What you should do:
Return each line of the data below that contains the string "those".

Material provided:
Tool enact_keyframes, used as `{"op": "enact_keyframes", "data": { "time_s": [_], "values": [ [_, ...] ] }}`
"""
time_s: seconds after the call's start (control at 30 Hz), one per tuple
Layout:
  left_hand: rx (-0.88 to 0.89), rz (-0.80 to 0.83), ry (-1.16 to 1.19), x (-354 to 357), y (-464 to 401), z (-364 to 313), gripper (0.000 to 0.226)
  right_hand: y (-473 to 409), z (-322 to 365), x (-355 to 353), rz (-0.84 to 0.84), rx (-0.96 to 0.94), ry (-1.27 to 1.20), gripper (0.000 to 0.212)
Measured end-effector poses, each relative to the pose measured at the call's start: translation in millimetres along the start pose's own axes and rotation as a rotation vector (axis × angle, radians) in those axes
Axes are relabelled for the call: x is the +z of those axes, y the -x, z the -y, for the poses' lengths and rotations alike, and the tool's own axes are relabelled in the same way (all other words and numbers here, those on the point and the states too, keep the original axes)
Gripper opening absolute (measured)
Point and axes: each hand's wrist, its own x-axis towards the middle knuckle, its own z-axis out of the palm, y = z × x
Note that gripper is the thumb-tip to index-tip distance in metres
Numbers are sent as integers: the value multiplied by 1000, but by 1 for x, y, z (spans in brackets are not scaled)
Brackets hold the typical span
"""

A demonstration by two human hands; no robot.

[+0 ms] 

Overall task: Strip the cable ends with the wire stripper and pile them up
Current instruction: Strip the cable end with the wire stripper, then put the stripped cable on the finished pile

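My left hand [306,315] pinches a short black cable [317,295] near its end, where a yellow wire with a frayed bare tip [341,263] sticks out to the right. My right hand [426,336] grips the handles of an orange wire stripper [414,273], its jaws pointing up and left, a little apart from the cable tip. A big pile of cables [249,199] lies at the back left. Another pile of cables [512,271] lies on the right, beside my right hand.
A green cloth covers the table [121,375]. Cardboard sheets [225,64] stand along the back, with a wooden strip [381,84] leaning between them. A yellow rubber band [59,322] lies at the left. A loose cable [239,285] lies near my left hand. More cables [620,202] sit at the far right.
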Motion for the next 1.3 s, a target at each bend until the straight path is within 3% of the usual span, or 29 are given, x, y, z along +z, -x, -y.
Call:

Expected output:
Measured end-effector poses, each relative to the pose measured at the call's start: translation in millimetres along the start pose's own axes and rotation as a rotation vector (axis × angle, radians) in those axes
Axes are relabelled for the call: x is the +z of those axes, y the -x, z the -y, for the poses' lengths and rotations alike, and the tool's own axes are relabelled in the same way (all other words and numbers here, those on the point and the states too, keep the original axes)

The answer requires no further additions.